[SciPy-user] Kmeans help and C source

eric eric at scipy.org
Thu Jan 10 11:26:46 CST 2002


----- Original Message -----
From: "Costas Malamas" <costasm at hotmail.com>
To: <eric at enthought.com>
Cc: <scipy-user at scipy.org>
Sent: Tuesday, January 08, 2002 5:12 PM
Subject: Re: [SciPy-user] Kmeans help and C source


> Eric,
>
> This is more lucid than anything I've read so far on the Web.

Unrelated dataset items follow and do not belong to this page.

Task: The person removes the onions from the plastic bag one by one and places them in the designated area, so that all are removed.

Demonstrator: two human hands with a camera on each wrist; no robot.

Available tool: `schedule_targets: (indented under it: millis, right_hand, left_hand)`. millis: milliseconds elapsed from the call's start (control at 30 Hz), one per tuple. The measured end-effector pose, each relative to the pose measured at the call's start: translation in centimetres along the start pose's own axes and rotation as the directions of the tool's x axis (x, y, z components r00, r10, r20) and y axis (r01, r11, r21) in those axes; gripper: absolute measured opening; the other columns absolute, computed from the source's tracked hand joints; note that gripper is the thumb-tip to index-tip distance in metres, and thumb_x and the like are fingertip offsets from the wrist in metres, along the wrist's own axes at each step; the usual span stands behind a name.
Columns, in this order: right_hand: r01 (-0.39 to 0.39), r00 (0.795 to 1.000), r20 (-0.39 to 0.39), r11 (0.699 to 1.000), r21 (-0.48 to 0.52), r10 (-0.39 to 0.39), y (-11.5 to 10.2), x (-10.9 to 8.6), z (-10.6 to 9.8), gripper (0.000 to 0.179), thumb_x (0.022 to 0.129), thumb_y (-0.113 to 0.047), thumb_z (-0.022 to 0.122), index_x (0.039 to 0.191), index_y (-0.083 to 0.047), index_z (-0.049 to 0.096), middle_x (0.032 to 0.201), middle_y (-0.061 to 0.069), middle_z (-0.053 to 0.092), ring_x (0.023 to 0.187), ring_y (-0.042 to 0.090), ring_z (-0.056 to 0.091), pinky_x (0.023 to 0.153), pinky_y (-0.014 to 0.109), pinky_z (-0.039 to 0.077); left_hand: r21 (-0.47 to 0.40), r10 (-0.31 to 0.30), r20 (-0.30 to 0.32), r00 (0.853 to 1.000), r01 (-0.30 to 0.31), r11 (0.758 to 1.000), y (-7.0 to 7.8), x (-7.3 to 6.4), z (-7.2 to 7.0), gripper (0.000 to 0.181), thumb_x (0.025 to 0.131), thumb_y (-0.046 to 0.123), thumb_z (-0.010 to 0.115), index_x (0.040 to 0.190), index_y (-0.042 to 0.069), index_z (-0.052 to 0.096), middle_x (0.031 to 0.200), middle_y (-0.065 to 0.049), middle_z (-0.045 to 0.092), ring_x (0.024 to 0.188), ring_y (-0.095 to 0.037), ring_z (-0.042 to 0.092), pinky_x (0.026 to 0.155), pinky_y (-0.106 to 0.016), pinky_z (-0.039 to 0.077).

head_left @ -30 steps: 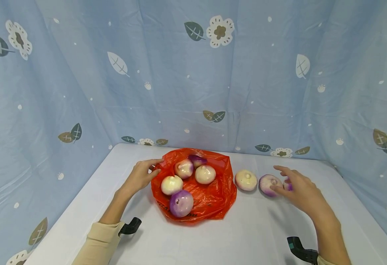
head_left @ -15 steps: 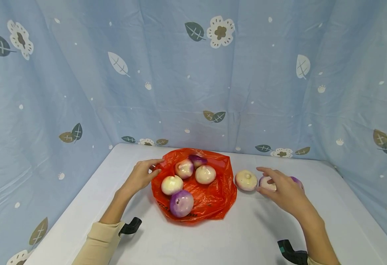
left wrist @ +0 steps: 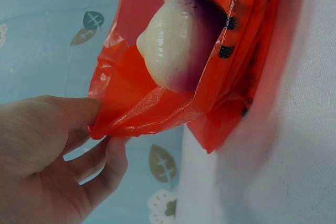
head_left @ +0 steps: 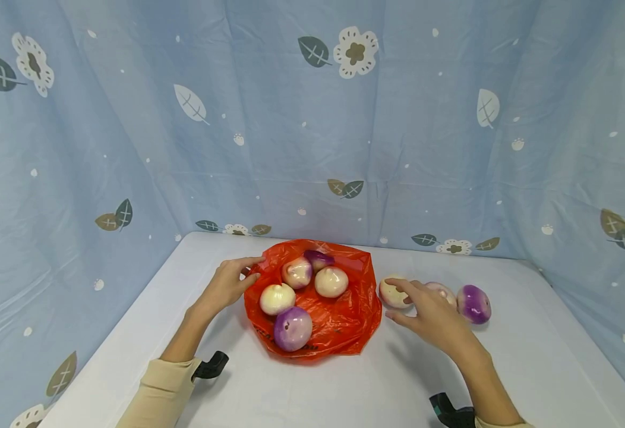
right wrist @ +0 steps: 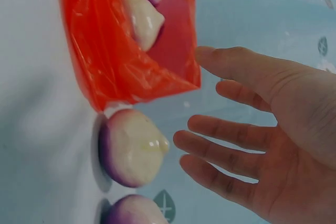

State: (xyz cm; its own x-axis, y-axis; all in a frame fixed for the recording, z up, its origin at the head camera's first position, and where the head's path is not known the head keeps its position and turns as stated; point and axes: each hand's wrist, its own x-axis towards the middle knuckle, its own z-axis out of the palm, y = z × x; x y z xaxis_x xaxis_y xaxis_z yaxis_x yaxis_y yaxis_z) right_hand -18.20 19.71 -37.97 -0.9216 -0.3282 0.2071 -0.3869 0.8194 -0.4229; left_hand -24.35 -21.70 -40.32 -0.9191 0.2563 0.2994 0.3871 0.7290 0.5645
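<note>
A red plastic bag lies spread on the table with several purple-and-white onions inside it. My left hand pinches the bag's rim at its left side, thumb and fingers on the film in the left wrist view. My right hand hovers over the row of onions to the right of the bag, fingers spread, holding nothing. Nearest to it is a pale onion beside the bag, apart from the fingers. A second onion is partly hidden behind that hand.
A purple onion sits at the right end of the row. Under everything is a white-covered table. A blue patterned curtain hangs behind the table and along its sides.
My right hand has moved left along the row, from the right-hand onions to the pale one by the bag. The purple end onion is now uncovered. My left hand and the bag stay put.
</note>
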Motion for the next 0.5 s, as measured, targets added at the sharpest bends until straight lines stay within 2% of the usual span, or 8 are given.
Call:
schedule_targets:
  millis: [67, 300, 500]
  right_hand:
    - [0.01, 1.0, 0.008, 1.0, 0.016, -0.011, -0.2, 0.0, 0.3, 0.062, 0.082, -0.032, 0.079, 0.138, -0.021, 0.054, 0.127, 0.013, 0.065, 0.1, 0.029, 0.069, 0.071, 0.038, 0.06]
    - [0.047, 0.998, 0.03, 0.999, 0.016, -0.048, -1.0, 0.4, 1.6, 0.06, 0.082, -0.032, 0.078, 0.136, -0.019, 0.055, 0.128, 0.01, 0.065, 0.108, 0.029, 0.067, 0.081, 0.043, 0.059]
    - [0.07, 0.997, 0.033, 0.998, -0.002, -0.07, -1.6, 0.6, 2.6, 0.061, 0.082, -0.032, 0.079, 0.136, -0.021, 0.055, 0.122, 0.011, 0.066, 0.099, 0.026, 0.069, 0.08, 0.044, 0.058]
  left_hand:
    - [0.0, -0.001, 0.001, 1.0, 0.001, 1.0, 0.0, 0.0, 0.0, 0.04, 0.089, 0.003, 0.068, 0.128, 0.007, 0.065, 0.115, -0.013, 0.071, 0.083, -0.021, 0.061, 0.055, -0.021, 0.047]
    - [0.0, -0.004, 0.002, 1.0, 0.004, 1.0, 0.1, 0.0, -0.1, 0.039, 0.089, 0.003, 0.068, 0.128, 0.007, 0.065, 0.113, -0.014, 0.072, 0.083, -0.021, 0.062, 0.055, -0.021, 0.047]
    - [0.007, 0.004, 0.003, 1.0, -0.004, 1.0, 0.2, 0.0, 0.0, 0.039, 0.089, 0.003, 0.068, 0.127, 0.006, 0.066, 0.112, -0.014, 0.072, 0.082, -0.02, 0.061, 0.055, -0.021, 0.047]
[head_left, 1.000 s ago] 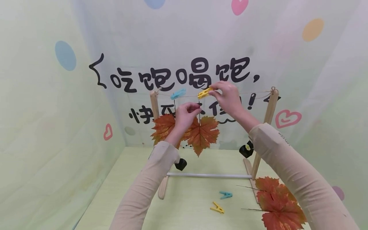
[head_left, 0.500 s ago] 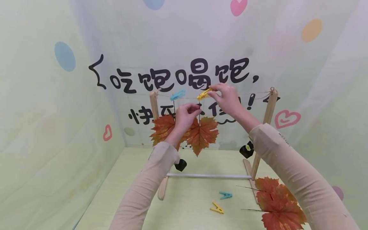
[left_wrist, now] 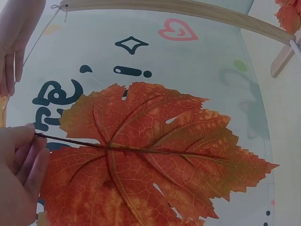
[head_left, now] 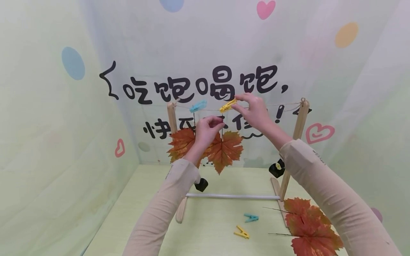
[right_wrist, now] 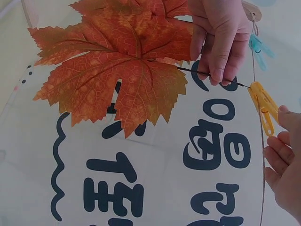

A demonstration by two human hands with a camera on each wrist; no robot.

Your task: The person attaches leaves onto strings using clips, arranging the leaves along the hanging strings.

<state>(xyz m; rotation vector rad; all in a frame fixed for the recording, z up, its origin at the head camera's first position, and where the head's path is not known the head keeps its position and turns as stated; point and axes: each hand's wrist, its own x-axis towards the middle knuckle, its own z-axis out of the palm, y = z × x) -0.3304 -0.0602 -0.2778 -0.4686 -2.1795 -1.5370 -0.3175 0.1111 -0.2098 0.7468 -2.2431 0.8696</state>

Seriously,
> this should be in the docstring :-)...
>
> I still need to grok where and what to modify, but at least now I know
that
> I don't have to look outside of SciPy ;-)

Hey Costas,

I've attached a slightly modified version of scipy/cluster/vq.py that takes
out the shennanigans used to attempt using the C version of vq.  The result
is a pure Python kmeans algorithm in 80 lines of code (The rest is
doc-strings).  Assuming you have SciPy installed, just dump this file into
your PYTHONPATH and start hacking.  It won't be as fast as the version that
uses C, but this shouldn't matter during development.

If your modifying your distance metric, then you'll need to modify py_vq().
If your just modifying how the kmeans uses the distortion information, etc.
you'll need to modify just the kmeans() or the kmeans_() helper functions.

hope that helps,
eric

-------------------------------------------------
# pure_python_vq.py
""" Vector Quantization Module

    Provides several routines used in creating a code book from a set of
    observations and comparing a set of observations to a code book.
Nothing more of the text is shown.